Copy out all of the data below exactly, so that no word differs from the original.
── SOURCE DATA ──
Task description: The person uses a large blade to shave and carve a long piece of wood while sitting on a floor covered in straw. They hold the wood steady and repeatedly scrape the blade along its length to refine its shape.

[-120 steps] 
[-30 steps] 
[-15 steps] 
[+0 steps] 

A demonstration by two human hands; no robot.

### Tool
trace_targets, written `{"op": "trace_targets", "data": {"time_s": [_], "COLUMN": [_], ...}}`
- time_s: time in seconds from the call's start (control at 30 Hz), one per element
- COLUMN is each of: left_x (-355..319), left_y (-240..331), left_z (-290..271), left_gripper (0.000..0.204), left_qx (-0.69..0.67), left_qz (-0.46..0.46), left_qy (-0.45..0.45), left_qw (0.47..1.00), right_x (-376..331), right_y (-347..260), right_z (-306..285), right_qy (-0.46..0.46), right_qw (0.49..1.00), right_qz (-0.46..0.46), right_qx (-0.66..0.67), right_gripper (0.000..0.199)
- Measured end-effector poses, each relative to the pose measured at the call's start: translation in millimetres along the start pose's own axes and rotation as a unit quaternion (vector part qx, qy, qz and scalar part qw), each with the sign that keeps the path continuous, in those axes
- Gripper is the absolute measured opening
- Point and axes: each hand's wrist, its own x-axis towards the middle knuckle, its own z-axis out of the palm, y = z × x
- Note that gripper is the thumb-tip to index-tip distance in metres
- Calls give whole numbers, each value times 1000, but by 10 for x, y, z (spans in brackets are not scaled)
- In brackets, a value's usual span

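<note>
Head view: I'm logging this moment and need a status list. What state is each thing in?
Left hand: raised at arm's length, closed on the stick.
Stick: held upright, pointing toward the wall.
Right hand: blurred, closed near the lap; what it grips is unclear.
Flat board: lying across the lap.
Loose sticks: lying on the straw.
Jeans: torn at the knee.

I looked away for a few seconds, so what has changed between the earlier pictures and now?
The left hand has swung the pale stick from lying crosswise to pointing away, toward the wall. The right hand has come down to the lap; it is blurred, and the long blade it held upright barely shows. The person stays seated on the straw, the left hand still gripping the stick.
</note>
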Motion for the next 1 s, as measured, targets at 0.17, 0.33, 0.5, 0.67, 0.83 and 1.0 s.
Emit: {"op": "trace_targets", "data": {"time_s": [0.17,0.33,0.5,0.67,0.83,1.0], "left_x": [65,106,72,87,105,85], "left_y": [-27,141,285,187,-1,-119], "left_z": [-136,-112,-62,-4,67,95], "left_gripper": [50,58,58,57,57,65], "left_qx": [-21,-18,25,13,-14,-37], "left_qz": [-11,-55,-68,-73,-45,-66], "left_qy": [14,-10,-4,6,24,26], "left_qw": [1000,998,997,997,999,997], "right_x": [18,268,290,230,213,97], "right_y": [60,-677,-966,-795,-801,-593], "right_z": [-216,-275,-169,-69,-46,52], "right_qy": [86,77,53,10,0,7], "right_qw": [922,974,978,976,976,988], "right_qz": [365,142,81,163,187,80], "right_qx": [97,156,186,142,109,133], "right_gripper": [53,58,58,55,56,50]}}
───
▸ ANSWER TO THIS TASK:
Task description: The person uses a large blade to shave and carve a long piece of wood while sitting on a floor covered in straw. They hold the wood steady and repeatedly scrape the blade along its length to refine its shape.

[-120 steps] 
[-30 steps] 
[-15 steps] 
[+0 steps] 

A demonstration by two human hands; no robot.

### Tool
trace_targets, written `{"op": "trace_targets", "data": {"time_s": [_], "COLUMN": [_], ...}}`
- time_s: time in seconds from the call's start (control at 30 Hz), one per element
- COLUMN is each of: left_x (-355..319), left_y (-240..331), left_z (-290..271), left_gripper (0.000..0.204), left_qx (-0.69..0.67), left_qz (-0.46..0.46), left_qy (-0.45..0.45), left_qw (0.47..1.00), right_x (-376..331), right_y (-347..260), right_z (-306..285), right_qy (-0.46..0.46), right_qw (0.49..1.00), right_qz (-0.46..0.46), right_qx (-0.66..0.67), right_gripper (0.000..0.199)
- Measured end-effector poses, each relative to the pose measured at the call's start: translation in millimetres along the start pose's own axes and rotation as a unit quaternion (vector part qx, qy, qz and scalar part qw), each with the sign that keeps the path continuous, in those axes
- Gripper is the absolute measured opening
- Point and axes: each hand's wrist, its own x-axis towards the middle knuckle, its own z-axis out of the palm, y = z × x
- Note that gripper is the thumb-tip to index-tip distance in metres
- Calls give whole numbers, each value times 1000, but by 10 for x, y, z (spans in brackets are not scaled)
- In brackets, a value's usual span

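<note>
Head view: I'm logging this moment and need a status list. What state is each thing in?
Left hand: raised at arm's length, closed on the stick.
Stick: held upright, pointing toward the wall.
Right hand: blurred, closed near the lap; what it grips is unclear.
Flat board: lying across the lap.
Loose sticks: lying on the straw.
Jeans: torn at the knee.

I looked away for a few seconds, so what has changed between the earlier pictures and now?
The left hand has swung the pale stick from lying crosswise to pointing away, toward the wall. The right hand has come down to the lap; it is blurred, and the long blade it held upright barely shows. The person stays seated on the straw, the left hand still gripping the stick.
</note>
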Motion for the next 1 s, as measured, targets at 0.17, 0.33, 0.5, 0.67, 0.83 and 1.0 s.
Emit: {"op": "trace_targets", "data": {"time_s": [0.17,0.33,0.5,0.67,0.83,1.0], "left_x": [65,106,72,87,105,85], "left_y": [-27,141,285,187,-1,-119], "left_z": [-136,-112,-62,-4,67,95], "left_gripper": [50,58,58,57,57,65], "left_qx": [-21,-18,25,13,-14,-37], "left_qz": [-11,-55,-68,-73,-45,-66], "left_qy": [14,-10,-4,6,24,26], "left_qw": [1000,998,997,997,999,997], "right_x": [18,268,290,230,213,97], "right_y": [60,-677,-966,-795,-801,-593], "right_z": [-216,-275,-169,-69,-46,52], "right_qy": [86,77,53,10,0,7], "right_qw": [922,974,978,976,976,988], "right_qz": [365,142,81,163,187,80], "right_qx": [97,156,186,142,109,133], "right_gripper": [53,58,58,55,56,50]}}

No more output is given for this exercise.